篠田 それこそ、良い質問を見つけるための「3つのV(Vision、Value、Vocabulary)」や、「答えたい/答えたくない」「気づきがある/気づきがない」の2軸で分けた質問の4分類などは、フレームワークとして汎用性がありますよね。
粟津 本を読んだ後輩社員から、「こういう方法があるなら、もっと早く教えてくださいよ」と言われたのですが、この本を書くにあたって初めて質問についての思考の棚卸しをしたので、「俺もわかってなかったんだよ」と答えました(笑)。
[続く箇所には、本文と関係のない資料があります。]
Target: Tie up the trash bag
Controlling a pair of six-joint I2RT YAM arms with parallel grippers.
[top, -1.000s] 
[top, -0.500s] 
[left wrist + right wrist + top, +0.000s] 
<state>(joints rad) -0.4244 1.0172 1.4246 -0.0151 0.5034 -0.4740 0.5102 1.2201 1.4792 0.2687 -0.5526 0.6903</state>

篠田 どうして私が「良いコーチの育て方」について質問をしたのかというと、うちの会社も似たような構造があるからなんです。コーチングの主要な要素が「質問」であるように、ほぼ日の中心となっているのはコンテンツです。「この記事おもしろいね」「この商品、私も欲しい!」というように、コンテンツが良いか悪いかは誰でも判断できます。でも、「おもしろいコンテンツとはなにか」という問いに答えられる人はほとんどいない。そして「おもしろいコンテンツ」が定義づけできたとして、それをそっくり踏襲すれば、新しくておもしろいコンテンツができるわけでもない。
粟津 まさに、「良い質問」と同じですね。
篠田 御社は、コーチング、つまり経営層に「良い質問」を投げかけることを事業としていて、その技術が新人として入ってくる人にも継承されている。だからこそ、会社として成り立っているわけですよね。その高度で抽象的なスキルをどうやって伝えているのか、うちも学びたいと思ったんです。
粟津 そうですねえ……この本を読めば、良い質問をするための考え方は身につくと思いますが、現場で実践できるかというとそれはまた違います。属人的ですが、やはり「先輩と長い時間一緒にいる」という方法が、うまくいく確率が高いのではないでしょうか。
篠田 師匠と弟子スタイルですね。背中を見て学ぶ。
粟津 私もコーチングを学び始めた当初は、師匠にあたる先輩社員にくっついてまわっていたんですよ。基本は1対1で質問を投げかける「コーチング・セッション」でも、特別に隣に座らせてもらって話を聞いていました。同じように、私の横でずっと話を聞いていた後輩もいます。そういう経験を積み重ねることで、少しずつ自分なりの質問の仕方が身についていくのだと思います。でも、この方法が全員に当てはまるかというと、そうでもないんですよね。だから、今はまだ試行錯誤の途中です。